Choisir son traitement en fonction de son eau et de son exigence
Le plus courant est l’adoucisseur à sel que nous vous déconseillons car il ne vous coûtera presque rien à l’achat (50 € environ), mais beaucoup à l’usage ! C’est pour cela qu’il est mis à disposition par les brasseurs. L’eau adoucie ne déposera plus ou peu de tartre dans votre machine mais cette eau non filtrée lissera le café qui ne présentera alors ni relief, ni complexité aromatique et pourra sembler doucereux. Les odeurs parasites, de chlore notamment, seront en revanche toujours présentes. Plus en vogue et plus adaptées : les cartouches de type Brita, 3M, BWT… qui associent résine filtrante pour éliminer tous les goûts étrangers et adoucisseur par un échange d’ions, le plus souvent sodium. Elles sont d’un bon rapport qualitéprix (350 € environ à l’installation) et efficaces, à condition d’être bien réglées et changées très régulièrement. Le bémol pour ces deux méthodes réside dans la technique employée. Pour adoucir l’eau, on la rend plus acide. Pensez à l’effet du vinaigre blanc sur le tartre de votre théière. Le café en tasse devient donc plus acide aussi et surtout, l’eau devient plus corrosive. Elle va donc attaquer votre machine et déposer des molécules de métal dans l’eau de la chaudière… Vous finirez en conséquence par boire une eau chargée en métaux lourds : cuivre, plomb, fer… Ce qui n’est bon ni pour la santé, ni pour le café ! Toutefois, certaines cartouches, rares, garantissent un pH neutre et sont à privilégier.
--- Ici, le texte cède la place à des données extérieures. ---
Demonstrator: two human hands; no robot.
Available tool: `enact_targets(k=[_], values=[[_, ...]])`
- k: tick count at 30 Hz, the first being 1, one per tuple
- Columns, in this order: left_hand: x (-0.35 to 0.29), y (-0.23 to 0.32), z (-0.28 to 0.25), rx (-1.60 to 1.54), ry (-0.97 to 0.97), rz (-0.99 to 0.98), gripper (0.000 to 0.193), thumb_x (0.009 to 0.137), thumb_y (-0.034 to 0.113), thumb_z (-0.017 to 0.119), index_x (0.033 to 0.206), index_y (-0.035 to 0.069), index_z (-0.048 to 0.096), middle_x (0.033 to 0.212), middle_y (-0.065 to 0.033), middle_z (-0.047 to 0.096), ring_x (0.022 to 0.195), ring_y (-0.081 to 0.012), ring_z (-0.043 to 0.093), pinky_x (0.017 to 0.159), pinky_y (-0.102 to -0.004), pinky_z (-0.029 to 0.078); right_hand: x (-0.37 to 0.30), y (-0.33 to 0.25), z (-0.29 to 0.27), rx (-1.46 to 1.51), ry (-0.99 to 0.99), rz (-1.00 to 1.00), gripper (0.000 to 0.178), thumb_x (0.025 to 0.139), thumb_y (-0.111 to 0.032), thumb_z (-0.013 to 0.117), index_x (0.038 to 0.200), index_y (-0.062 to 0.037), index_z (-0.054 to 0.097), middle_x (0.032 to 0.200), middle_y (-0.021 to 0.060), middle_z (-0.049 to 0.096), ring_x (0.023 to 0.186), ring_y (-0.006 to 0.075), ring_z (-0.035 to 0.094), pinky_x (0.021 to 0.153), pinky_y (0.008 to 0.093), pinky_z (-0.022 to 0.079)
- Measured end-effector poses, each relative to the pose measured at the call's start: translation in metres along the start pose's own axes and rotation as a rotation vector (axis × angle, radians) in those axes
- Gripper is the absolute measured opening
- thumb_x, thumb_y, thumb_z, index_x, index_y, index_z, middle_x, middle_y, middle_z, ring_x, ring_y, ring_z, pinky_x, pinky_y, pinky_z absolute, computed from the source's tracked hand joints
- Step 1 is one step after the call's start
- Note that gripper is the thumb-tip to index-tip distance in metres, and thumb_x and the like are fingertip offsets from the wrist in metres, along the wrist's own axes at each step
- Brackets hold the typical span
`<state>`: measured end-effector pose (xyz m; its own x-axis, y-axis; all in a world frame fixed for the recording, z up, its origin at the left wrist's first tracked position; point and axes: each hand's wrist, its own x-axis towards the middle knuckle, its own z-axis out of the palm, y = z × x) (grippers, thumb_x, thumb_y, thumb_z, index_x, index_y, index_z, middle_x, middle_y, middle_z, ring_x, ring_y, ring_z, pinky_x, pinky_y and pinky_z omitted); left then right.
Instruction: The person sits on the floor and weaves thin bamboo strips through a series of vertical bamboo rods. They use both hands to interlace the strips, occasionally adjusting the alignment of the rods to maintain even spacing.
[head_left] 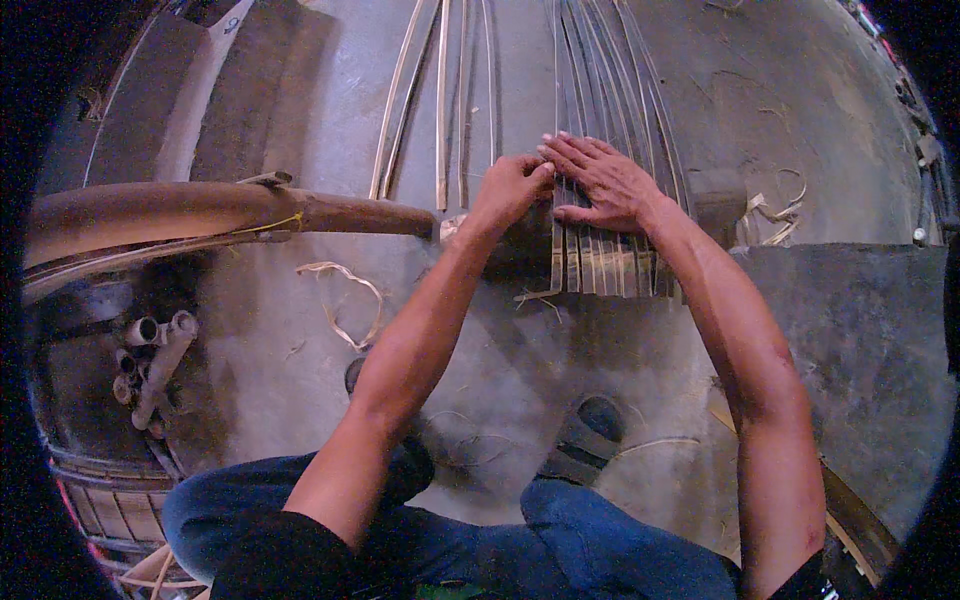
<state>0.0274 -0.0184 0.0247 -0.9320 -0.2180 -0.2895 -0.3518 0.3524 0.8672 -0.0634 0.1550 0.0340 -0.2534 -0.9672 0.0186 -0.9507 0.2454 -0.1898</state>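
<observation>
Several long, thin bamboo strips (610,272) lie side by side, running away from me, their near ends bent down over a dark support. My right hand (605,187) rests flat across them, palm down, thumb apart from the fingers. At the left edge of this row is my left hand (515,188), its thumb and fingers pinched together close to my right fingertips. What is in the pinch, if anything, is hidden. Left of the row, a few loose strips (442,110) lie spaced apart on the floor.
A thick brown pole (360,214) with a yellow tie comes in from the left. Curled strip scraps (350,300) lie on the concrete floor (270,350). Short tubes (160,365) are piled at the left. More shavings (780,215) lie right of the row. My shoe (585,440) is below.
</observation>
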Motion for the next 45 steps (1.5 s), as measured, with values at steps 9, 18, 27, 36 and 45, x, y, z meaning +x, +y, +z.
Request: enact_targets(k=[9,18,27,36,45], values=[[0.008,-0.007,0.001,0.119,-0.121,0.136,0.029,0.080,0.025,0.061,0.095,0.001,0.067,0.081,-0.0153,0.068,0.073,-0.0236,0.066,0.069,-0.0353,0.050,0.002,0.001,0.000,0.028,0.032,-0.014,0.085,0.082,-0.056,0.051,0.145,-0.0079,0.020,0.150,0.0130,0.022,0.138,0.0282,0.021,0.113,0.0409,0.017],[-0.029,0.018,-0.002,-0.044,0.741,0.193,0.030,0.085,0.027,0.060,0.095,-0.001,0.057,0.080,-0.0139,0.061,0.075,-0.0244,0.059,0.071,-0.0368,0.046,-0.003,-0.005,-0.008,0.034,-0.028,0.009,0.085,0.082,-0.056,0.051,0.144,-0.0056,0.022,0.149,0.0149,0.023,0.138,0.0287,0.022,0.113,0.0417,0.018],[0.026,0.010,-0.015,-0.080,0.548,0.067,0.031,0.092,0.024,0.042,0.085,0.001,0.061,0.068,-0.0125,0.061,0.064,-0.0267,0.060,0.062,-0.0413,0.046,-0.001,-0.005,-0.002,-0.081,0.001,-0.004,0.082,0.085,-0.063,0.040,0.143,-0.0092,0.023,0.149,0.0125,0.025,0.137,0.0269,0.024,0.113,0.0396,0.019],[0.075,0.006,-0.018,0.035,0.681,0.072,0.037,0.090,0.029,0.041,0.077,0.002,0.063,0.072,-0.0137,0.064,0.070,-0.0327,0.062,0.068,-0.0450,0.046,-0.004,-0.003,-0.001,-0.092,-0.033,0.001,0.083,0.085,-0.066,0.037,0.143,-0.0083,0.023,0.149,0.0116,0.024,0.138,0.0255,0.022,0.113,0.0388,0.019],[0.098,-0.025,-0.024,0.234,0.729,-0.102,0.029,0.088,0.025,0.048,0.099,0.004,0.064,0.086,-0.0192,0.065,0.085,-0.0354,0.063,0.077,-0.0456,0.047,0.000,-0.009,-0.001,-0.049,0.007,-0.002,0.081,0.085,-0.063,0.041,0.143,-0.0085,0.024,0.149,0.0110,0.024,0.138,0.0258,0.023,0.113,0.0388,0.019]])
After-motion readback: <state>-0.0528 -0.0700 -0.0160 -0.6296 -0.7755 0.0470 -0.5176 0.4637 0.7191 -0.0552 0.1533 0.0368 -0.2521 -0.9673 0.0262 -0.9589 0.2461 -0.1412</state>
Enfin, la solution optimale que peu adoptent car encombrante et onéreuse à l’achat (3 000 € environ) est l’osmose inverse, souvent précédée d’un adoucisseur. Par osmose inverse, l’eau du réseau est complètement dépouillée de ses minéraux après avoir été filtrée. Elle est ensuite reminéralisée selon des taux réglables et donc adaptée à votre matériel et à votre café. Si vous hésitez encore, la marque La Marzocco a mis en ligne un Water Calculator pour vous accompagner dans vos
choix.
Les gestes qui sauvent
Quelle que soit la solution choisie, nous vous recommandons de vidanger le plus régulièrement possible les chaudières de vos machines, de purger les installations et de changer les consommables de votre système : cartouche ou membrane. À chaque vidange, vous aurez l’impression de redécouvrir votre café, tant il paraîtra plus aromatique, dense et équilibré.